▶ _YOUR INSTRUCTIONS_: Which lines run from the start of the data below to the line containing "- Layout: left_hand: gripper"? Set them down exactly, with none added.

(MATERIAL TO PROCESS)

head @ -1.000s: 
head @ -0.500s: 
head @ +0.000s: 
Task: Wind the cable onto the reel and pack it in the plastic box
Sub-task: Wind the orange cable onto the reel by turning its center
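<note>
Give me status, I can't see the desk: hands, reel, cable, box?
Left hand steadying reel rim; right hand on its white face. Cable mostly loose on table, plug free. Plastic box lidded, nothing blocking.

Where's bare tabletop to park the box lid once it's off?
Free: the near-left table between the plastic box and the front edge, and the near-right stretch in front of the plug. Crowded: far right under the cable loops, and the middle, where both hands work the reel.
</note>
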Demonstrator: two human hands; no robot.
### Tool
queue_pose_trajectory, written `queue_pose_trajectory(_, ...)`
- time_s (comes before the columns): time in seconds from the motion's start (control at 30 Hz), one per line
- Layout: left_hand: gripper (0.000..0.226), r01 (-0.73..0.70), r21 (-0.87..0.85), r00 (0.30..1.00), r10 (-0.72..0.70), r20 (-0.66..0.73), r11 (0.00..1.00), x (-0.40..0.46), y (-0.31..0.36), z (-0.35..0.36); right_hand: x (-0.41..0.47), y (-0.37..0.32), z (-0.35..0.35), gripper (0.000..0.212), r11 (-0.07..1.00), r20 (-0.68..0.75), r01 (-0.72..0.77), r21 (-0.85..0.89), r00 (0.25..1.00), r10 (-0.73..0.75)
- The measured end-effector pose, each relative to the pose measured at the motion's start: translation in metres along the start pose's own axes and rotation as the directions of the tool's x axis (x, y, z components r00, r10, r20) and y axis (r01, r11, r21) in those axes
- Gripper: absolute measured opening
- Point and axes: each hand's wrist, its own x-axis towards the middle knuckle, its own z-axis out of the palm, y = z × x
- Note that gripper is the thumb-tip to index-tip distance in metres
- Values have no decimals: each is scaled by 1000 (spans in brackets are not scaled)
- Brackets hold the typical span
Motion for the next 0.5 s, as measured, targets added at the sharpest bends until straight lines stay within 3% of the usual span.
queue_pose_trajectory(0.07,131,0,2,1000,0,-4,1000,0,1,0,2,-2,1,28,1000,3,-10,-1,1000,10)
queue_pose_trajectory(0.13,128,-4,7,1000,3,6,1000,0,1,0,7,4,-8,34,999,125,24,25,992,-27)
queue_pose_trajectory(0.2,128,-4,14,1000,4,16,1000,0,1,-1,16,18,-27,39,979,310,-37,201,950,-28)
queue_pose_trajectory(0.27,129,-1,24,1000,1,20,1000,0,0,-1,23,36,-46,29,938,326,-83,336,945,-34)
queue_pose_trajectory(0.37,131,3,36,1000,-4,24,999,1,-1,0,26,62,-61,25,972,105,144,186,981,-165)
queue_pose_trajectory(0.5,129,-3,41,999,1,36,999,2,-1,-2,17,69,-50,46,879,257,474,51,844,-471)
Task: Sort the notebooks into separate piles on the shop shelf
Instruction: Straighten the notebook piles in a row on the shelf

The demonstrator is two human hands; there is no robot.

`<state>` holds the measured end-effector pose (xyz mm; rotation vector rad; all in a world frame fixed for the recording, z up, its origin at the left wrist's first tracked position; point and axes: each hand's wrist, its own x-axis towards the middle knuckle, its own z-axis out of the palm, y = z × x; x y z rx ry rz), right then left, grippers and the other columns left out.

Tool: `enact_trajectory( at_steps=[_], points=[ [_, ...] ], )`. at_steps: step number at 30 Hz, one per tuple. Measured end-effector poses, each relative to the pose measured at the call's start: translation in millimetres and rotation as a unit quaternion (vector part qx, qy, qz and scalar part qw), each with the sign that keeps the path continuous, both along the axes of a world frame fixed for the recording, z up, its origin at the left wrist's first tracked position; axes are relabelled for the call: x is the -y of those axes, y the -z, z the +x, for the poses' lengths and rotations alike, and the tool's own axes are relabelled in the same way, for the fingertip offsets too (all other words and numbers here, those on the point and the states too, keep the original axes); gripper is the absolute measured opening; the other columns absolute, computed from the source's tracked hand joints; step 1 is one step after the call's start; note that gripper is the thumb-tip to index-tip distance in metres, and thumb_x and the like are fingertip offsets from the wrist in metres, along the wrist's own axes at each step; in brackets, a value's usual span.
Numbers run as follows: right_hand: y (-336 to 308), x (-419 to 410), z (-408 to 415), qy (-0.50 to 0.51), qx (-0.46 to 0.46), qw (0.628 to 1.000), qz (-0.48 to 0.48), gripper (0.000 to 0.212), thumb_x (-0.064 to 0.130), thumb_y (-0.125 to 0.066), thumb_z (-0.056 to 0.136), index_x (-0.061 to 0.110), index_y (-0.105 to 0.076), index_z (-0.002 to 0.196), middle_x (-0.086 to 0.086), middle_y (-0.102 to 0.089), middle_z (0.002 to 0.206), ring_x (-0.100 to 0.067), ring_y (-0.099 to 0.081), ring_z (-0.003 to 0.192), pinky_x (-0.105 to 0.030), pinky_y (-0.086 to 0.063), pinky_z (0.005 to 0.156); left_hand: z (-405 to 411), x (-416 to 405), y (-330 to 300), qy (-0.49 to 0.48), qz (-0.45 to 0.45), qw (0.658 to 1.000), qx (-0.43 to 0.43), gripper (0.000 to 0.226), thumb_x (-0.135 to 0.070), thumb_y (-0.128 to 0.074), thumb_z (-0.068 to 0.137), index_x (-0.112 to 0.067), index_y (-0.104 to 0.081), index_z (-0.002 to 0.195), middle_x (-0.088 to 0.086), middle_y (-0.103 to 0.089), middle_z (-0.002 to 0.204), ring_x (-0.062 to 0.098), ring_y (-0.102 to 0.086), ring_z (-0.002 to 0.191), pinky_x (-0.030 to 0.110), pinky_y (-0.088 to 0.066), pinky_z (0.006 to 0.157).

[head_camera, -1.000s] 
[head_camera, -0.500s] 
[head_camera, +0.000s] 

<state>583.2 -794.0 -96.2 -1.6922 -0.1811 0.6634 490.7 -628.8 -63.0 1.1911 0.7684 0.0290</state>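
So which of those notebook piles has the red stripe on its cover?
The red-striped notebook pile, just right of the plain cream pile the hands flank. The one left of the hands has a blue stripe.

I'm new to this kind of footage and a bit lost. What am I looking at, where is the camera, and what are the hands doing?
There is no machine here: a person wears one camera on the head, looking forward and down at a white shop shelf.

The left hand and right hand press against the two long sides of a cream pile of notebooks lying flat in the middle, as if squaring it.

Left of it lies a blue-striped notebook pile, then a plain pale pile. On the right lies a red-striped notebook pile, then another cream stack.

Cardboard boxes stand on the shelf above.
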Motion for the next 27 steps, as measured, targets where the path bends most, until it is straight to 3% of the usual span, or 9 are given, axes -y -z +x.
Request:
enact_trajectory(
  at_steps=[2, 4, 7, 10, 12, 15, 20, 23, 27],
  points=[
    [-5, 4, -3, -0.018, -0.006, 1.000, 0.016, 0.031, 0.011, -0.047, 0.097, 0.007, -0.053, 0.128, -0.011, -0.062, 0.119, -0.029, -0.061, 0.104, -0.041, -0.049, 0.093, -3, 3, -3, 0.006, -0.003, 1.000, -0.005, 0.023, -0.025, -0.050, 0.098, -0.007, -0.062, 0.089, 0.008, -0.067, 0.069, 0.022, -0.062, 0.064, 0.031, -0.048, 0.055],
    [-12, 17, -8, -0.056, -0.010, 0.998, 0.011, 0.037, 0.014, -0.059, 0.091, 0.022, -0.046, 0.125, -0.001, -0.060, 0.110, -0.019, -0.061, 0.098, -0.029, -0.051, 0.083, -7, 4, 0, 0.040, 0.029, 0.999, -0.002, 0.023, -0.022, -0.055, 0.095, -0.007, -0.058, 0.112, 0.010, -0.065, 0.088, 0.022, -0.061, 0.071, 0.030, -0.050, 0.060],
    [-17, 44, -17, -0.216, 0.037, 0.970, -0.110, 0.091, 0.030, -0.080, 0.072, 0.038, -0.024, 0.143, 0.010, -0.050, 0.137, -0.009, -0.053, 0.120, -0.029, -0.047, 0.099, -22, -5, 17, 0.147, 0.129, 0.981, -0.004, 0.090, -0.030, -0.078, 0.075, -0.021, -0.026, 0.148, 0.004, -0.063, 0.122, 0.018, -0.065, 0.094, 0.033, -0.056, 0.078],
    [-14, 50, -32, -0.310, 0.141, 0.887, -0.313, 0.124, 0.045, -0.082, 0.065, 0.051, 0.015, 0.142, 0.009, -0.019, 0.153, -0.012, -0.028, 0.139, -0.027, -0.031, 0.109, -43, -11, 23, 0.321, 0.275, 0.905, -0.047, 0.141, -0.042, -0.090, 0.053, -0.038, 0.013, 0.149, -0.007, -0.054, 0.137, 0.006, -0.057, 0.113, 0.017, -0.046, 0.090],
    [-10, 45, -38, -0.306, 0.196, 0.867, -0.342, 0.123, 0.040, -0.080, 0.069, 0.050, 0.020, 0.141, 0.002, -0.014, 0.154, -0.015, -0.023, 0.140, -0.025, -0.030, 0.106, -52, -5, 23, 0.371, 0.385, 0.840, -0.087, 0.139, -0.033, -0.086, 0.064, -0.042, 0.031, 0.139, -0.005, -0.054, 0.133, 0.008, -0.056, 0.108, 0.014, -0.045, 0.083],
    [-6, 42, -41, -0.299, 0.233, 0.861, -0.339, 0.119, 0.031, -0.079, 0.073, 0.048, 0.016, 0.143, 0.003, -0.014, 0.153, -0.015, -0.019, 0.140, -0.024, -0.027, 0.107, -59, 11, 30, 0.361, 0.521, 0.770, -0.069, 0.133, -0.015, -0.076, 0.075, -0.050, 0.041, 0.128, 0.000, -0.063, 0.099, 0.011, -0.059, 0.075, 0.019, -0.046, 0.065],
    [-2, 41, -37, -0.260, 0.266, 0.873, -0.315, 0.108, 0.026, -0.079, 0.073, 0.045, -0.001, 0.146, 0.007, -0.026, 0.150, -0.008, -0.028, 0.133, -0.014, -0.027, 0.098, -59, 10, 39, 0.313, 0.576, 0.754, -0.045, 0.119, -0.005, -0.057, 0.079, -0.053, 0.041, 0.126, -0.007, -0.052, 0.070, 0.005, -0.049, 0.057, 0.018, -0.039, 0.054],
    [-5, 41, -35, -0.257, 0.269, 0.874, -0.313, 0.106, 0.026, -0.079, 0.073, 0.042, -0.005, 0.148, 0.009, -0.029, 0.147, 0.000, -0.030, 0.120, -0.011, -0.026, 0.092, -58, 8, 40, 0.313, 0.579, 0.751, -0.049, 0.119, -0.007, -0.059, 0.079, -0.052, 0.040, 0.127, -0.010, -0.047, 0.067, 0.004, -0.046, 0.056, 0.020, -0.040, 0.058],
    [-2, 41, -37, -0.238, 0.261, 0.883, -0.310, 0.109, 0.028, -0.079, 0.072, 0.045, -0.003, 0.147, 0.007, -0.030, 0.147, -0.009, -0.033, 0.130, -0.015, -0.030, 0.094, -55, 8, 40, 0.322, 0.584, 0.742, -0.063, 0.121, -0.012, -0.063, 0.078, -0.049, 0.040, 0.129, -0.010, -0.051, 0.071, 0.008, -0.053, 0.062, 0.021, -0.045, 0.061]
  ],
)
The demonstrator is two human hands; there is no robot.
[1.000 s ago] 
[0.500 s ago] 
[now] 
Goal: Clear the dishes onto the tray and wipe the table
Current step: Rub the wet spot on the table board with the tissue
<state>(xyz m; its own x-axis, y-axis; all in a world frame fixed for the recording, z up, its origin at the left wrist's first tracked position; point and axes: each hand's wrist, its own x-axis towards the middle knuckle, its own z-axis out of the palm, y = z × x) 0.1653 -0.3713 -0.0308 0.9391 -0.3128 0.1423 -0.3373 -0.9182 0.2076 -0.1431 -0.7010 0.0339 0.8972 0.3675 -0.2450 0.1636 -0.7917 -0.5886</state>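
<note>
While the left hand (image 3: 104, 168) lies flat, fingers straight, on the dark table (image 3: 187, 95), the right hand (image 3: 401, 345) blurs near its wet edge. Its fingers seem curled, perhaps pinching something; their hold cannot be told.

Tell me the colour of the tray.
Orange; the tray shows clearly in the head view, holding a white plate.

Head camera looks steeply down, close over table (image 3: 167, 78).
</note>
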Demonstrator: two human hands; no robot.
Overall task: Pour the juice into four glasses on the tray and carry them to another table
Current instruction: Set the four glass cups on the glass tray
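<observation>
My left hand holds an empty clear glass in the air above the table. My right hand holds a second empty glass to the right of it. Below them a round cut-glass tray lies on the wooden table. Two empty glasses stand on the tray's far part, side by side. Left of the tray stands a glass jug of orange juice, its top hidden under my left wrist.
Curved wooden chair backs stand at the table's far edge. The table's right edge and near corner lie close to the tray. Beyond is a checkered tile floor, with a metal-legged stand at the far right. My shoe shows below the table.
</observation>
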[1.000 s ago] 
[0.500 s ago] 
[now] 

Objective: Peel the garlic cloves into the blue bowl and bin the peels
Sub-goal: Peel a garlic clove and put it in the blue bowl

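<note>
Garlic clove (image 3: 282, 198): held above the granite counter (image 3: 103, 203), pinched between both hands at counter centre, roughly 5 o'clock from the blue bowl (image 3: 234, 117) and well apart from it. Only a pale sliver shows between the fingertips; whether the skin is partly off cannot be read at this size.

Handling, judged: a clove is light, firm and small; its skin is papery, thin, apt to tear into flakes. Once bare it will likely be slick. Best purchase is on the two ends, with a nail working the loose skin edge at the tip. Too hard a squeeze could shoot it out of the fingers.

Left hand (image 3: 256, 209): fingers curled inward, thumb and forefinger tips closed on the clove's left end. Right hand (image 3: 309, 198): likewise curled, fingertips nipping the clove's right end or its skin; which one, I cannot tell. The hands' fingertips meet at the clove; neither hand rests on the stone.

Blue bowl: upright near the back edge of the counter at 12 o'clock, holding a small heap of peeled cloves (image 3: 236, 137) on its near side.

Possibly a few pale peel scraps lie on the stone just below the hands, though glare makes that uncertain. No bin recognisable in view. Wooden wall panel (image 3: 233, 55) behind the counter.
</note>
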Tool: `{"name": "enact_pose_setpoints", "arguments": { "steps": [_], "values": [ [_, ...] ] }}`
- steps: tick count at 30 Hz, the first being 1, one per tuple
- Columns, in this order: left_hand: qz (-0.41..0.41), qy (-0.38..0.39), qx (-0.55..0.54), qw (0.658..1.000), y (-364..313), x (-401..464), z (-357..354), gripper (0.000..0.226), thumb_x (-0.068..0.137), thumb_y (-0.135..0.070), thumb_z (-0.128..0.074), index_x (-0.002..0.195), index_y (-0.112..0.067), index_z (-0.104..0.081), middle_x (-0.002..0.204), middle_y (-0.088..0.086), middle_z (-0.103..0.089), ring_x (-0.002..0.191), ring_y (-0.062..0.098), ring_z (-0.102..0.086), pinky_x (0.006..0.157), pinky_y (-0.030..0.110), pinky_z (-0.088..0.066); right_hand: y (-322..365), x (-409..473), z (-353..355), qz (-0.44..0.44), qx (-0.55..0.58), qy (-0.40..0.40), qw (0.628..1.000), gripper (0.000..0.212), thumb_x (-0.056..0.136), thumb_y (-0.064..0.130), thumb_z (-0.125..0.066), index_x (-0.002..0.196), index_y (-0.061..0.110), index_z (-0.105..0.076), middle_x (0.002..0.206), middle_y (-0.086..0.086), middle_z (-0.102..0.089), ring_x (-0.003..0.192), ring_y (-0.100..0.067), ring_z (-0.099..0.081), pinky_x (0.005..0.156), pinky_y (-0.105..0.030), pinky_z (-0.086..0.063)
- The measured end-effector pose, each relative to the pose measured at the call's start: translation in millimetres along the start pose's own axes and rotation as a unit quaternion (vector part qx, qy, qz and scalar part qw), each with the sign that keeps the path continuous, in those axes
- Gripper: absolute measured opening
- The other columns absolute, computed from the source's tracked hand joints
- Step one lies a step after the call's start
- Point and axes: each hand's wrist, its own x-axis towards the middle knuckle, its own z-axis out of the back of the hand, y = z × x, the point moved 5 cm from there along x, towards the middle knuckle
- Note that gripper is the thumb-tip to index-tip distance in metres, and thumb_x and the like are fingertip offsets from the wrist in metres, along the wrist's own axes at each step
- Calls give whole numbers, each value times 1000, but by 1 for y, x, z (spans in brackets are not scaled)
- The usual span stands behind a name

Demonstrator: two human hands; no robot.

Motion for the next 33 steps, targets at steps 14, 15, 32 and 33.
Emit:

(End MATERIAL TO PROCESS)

▶ _FINISHED EXERCISE_:
head @ -1.000s: 
head @ -0.500s: 
head @ +0.000s: 
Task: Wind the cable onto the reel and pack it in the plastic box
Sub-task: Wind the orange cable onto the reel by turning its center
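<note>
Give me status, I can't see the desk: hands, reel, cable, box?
Left hand steadying reel rim; right hand on its white face. Cable mostly loose on table, plug free. Plastic box lidded, nothing blocking.

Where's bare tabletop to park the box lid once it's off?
Free: the near-left table between the plastic box and the front edge, and the near-right stretch in front of the plug. Crowded: far right under the cable loops, and the middle, where both hands work the reel.
</note>
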Demonstrator: two human hands; no robot.
### Tool
queue_pose_trajectory, written `queue_pose_trajectory(_, ...)`
- time_s (comes before the columns): time in seconds from the motion's start (control at 30 Hz), one per line
- Layout: left_hand: gripper (0.000..0.226), r01 (-0.73..0.70), r21 (-0.87..0.85), r00 (0.30..1.00), r10 (-0.72..0.70), r20 (-0.66..0.73), r11 (0.00..1.00), x (-0.40..0.46), y (-0.31..0.36), z (-0.35..0.36); right_hand: x (-0.41..0.47), y (-0.37..0.32), z (-0.35..0.35), gripper (0.000..0.212), r11 (-0.07..1.00), r20 (-0.68..0.75), r01 (-0.72..0.77), r21 (-0.85..0.89), r00 (0.25..1.00), r10 (-0.73..0.75)

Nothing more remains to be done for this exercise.